World Bulletin / News Desk
Ugandan business has had little success in penetrating the South African market, but change is coming.
The poor quality of products from Uganda, inadequate phytosanitary standards, and high visa fees are all obstacles preventing market penetration for Ugandan products in this key export market.
Speaking to Anadolu Agency on Friday, South African High Commissioner Lekoa Solly Mollo notes that although trade and investment has increased over the years, “the trade balance has always been very heavily skewed in South Africa’s favor.”
Trade volume between the two countries is valued at just $250 million.
The High Commissioner states that “Inadequate phytosanitary standards at Ugandan producers is one of the obstacles to access by Ugandan exporters to markets in South Africa.”
These are standards like packaging, ingredients list, laboratory checks – all the product standards required by South African regulations, Mollo said.
In November, South Africa and Uganda held a joint trade commission meeting at which the issue of non-conformity of Ugandan products was raised.
Mollo said that it was critical for Ugandan producers to address these issues to achieve greater market penetration in South Africa.
South Africa asked Uganda to send two officials to Johannesburg to train with the South African Bureau of Standards to meet the challenge.
But the Ugandan Director for Regional Cooperation in charge of Africa and Middle East Rossete Nirikindi Katungi told Anadolu Agency on Friday: “But the handicap has been that we do not have enough resources to send more people to train.”

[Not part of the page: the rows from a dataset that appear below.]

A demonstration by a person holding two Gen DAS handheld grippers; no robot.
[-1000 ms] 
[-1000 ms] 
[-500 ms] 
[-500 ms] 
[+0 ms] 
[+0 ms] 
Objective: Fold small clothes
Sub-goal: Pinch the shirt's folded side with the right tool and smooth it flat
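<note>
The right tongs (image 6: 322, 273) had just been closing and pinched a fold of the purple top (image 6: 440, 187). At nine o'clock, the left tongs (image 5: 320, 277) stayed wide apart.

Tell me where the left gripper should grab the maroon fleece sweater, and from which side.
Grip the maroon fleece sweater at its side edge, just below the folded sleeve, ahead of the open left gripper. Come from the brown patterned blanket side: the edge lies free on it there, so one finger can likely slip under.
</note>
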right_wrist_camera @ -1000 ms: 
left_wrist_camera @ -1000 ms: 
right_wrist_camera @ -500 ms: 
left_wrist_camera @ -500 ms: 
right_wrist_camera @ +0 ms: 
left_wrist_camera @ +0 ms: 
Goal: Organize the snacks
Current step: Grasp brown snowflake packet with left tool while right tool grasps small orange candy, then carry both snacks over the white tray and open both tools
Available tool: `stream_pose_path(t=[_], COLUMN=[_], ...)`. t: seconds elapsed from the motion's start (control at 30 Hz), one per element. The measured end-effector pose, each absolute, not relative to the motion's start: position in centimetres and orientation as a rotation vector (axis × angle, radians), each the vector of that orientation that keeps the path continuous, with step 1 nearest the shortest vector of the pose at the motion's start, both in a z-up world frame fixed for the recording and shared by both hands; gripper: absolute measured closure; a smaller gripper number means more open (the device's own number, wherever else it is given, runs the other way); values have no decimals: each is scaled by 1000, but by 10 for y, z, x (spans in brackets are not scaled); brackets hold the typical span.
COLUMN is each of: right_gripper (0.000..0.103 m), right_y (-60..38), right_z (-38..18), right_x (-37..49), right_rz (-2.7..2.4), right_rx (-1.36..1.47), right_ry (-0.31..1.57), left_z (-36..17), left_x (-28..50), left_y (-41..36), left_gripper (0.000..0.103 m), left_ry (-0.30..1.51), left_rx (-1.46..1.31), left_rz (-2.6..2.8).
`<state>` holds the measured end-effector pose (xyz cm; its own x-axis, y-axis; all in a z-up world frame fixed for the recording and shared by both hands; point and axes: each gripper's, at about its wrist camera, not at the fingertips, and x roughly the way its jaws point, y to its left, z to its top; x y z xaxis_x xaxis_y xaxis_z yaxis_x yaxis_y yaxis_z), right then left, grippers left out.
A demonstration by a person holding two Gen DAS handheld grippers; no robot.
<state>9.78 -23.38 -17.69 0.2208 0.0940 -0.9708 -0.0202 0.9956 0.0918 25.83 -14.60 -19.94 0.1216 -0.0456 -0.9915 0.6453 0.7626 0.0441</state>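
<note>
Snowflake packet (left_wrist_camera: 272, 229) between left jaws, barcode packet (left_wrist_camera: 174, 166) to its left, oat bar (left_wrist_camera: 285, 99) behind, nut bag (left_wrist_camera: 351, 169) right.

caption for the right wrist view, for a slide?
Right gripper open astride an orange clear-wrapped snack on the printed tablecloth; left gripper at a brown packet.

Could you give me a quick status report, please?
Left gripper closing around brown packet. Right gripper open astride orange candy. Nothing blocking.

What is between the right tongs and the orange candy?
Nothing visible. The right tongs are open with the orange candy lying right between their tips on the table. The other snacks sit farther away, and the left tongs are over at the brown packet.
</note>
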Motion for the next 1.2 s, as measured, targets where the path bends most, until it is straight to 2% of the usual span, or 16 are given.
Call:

The joint commission then agreed that the Ugandan authorities must identify the areas assistance is needed so that the South African Bureau of Standards could send experts to train Ugandan officials.
Katungi said that, if standards issues could be addressed, the potential for Ugandan traders and business people to export to South Africa was great.
Uganda is ranked as South Africa’s 15th export market in Africa with exports mainly of agricultural products, petroleum, oil, and paper.
According to Commissioner Mollo, Uganda remains a strategic country for South Africa in the East African region for trade and investment. “This has become increasingly important with the possible expansion of the East African region to include Uganda’s second largest trading partner, the Republic of Sudan, as a member of the East African Community.”
Despite good trade relations between the two countries, Ugandans have had sometimes had difficulty in obtaining visas to trade in South Africa. Fees for visas are exceptionally high.
Katungi explains that Uganda’s Ministry of Foreign Affairs is working to make obtaining visas easy for Ugandans.
These issues can also be addressed at the Forum of South African Businesses in Uganda (FOSABU).
Launched in December, the Forum brings together 70 South African companies operating in Uganda. There are businesses from all sectors of the economy represented at the forum.